MOVERS: There is something about that on the Great Seal of the United States.
CAMPBELL: That’s what the Great Seal is all about. I carry a copy of the Great Seal in my pocket in the form of a dollar bill. Here is the statement of the ideals that brought about the formation of the United States. Look at this dollar bill. Now here is the Great Seal of the United States. Look at the pyramid on the left. A pyramid has four sides. These are the four points of the compass. There is somebody at this point, there’s somebody at that point, and there’s somebody at this point. When you’re down on the lower levels of this pyramid, you will be either on one side or on the other. But when you get up to the top, the points all come together, and there the eye of God opens.

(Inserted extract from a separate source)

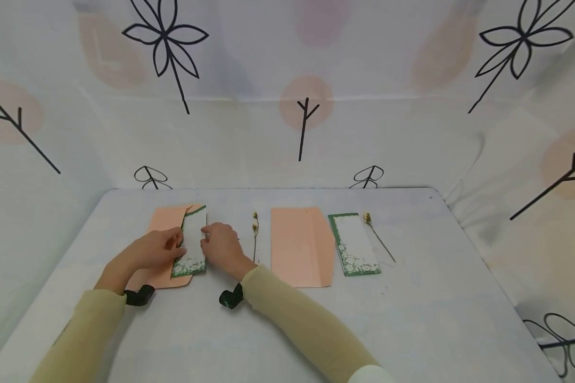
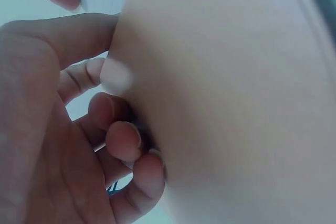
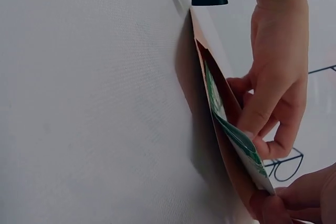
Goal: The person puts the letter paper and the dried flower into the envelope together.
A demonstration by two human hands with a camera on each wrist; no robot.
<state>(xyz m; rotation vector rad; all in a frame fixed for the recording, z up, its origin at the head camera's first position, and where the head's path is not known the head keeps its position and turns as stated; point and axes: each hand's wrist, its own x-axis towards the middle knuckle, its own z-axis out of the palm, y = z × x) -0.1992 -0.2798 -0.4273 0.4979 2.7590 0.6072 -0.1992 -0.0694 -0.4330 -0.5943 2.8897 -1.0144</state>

MOVERS: And to them it was the god of reason.
CAMPBELL: Yes. This is the first nation in the world that was ever established on the basis of reason instead of simply warfare. These were eighteenth-century deists, these gentlemen. Over here we read, “In God We Trust.” But that is not the god of the Bible. These men did not believe in a Fall. They did not think the mind of man was cut off from God. The mind of man, cleansed of secondary and merely temporal concerns, beholds with the radiance of a cleansed mirror a reflection of the rational mind of God. Reason puts you in touch with God. Consequently, for these men, there is no special revelation anywhere, and none is needed, because the mind of man cleared of its fallibilities is sufficiently capable of the knowledge of God. All people in the world are thus capable because all people in the world are capable of reason. All men are capable of reason. That is the fundamental principie of democracy. Because everybody’s mind is capable of true knowledge, you don’t have to have a special authority, or a special revelation telling you that this is the way things should be.